みゆきの勤め先は、福光堂という全国チェーンの書店だ。三年前から本部勤務となり、在庫管理業務を行っている。データ集計と発注が主な仕事で、日がな一日パソコンの前だ。
店舗勤務のときは重たい本の持ち運びや書棚整理で腰痛に悩まされていたが、今は長時間同じ体勢でいることによる弊害で腰を痛めている。かかりつけの整体の先生からは、筋肉をつけましょうと何年も言われ続けているが、ジムやらヨガやらに通ったりランニングしたりする時間があったら、家でゆっくりと本を読んだり映画を観たりしたかった。
そんなみゆきは今、競歩選手のように大きく腕を振り、これまでにない足の運びで突進するかのごとく駅に向かっていた。一歩踏み出すごとに、ふくらはぎにぴりっとした痛みを感じるほどだ。
結局みゆきは、桃ちゃん先生との電話ののち、会社を早引きしたのだった。半休扱いになってしまうが、そのまま仕事を続けられるほど神経が太くもなかったし、辛抱強くもなかった。
耳から湯気が出ているのではないかと思うほど猛烈な勢いで歩きながら、桃ちゃん先生、もっと早く連絡してよ、と鼻息荒く思う。生徒が学校に来なかったら、すぐに保護者に報告して然るべきだ。なにかあったらどうするのだ。事件や事故に巻き込まれた可能性だってあるのだ。
そう思いつつも、みゆきはさっきの電話で、事件、事故の可能性をいったん排除した。事故だったらとっくに連絡が来ているだろうし、事件の可能性も低いと考えた。小学生だったらともかく、昴は中三男子だ。電車の乗り継ぎはあるが、家から一時間ほどで学校に着く。通学路に危険な箇所は思い浮かばないし、人の多い朝の時間帯に誘拐されることもまずないだろう。
それよりも、昴が学校を無断欠席した可能性のほうが高いと考えたのだった。ひとまず桃ちゃん先生には、欠席の連絡を入れるのをうっかり忘れたことにした。
それにしても、桃ちゃん先生からの電話のタイミングが惜しい。どうせだったら、終業時間の五時半以降にしてほしかった。みゆきは見当違いの腹立たしさを桃ちゃん先生にぶつけて、なんとか己を保つ。
昴が学校をサボった? 無断欠席? あの子にかぎってありえない。絶対になにか理由があったのだ。重大ななにかが……。
みゆきは、このことを夫に連絡すべきか悩んだ。連絡するというのは、不安を共有したり、どうしたらいいだろうかと頼りたいからではない。もし万が一なにかがあった場合、あとからみゆきだけが責めを負わされるのが嫌だからだ。ほら見ろ、すぐに連絡しないからだ、と言わんばかりの嫌みをよこす夫が目に浮かぶ。

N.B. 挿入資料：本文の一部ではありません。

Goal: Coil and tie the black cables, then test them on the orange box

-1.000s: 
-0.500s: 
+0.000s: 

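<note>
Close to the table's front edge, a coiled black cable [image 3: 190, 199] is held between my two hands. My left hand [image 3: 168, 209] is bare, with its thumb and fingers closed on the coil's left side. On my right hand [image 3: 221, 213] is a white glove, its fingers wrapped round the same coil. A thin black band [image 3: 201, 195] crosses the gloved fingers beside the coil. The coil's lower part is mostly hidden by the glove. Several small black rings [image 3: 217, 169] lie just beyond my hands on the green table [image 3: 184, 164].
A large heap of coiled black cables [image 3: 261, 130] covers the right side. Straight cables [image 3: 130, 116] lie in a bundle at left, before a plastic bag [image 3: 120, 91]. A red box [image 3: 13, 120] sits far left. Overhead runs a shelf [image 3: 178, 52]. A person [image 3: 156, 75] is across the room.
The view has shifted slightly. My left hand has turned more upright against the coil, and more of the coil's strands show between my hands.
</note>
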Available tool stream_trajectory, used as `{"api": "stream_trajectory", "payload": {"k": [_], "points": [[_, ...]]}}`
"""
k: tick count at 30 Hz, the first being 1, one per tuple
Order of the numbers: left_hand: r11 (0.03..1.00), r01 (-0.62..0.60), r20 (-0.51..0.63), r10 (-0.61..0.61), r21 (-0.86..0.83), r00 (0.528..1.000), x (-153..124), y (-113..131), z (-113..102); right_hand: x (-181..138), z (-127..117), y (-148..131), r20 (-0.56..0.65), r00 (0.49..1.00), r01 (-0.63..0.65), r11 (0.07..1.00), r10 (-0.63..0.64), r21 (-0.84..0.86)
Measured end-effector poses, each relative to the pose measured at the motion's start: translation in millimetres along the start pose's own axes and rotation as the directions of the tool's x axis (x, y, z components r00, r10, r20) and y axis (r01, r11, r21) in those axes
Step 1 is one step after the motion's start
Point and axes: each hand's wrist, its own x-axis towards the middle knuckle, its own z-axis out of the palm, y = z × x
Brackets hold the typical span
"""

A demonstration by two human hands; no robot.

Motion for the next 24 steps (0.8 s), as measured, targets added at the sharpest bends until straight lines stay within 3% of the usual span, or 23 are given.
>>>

みゆきは、夫に連絡した場合と連絡しなかった場合をそれぞれシミュレーションしたのち、連絡しないことに決めた。夫に電話をするというストレスフルな行動を、今は避けたかった。頭は、昴が無断で学校を休んだことだけでキャパオーバーだ。まずは帰宅して、なにか気になることがあったら連絡すればいい。
みゆきは、さっきから何度もかけている昴のスマホに再度電話を入れた。
「んもうっ、なんで出ないのよ」
声が大きかったのか、近くにいた年配の男性がじろりと見た。みゆきがにらみ返すと、男性は大げさに肩をすくめた。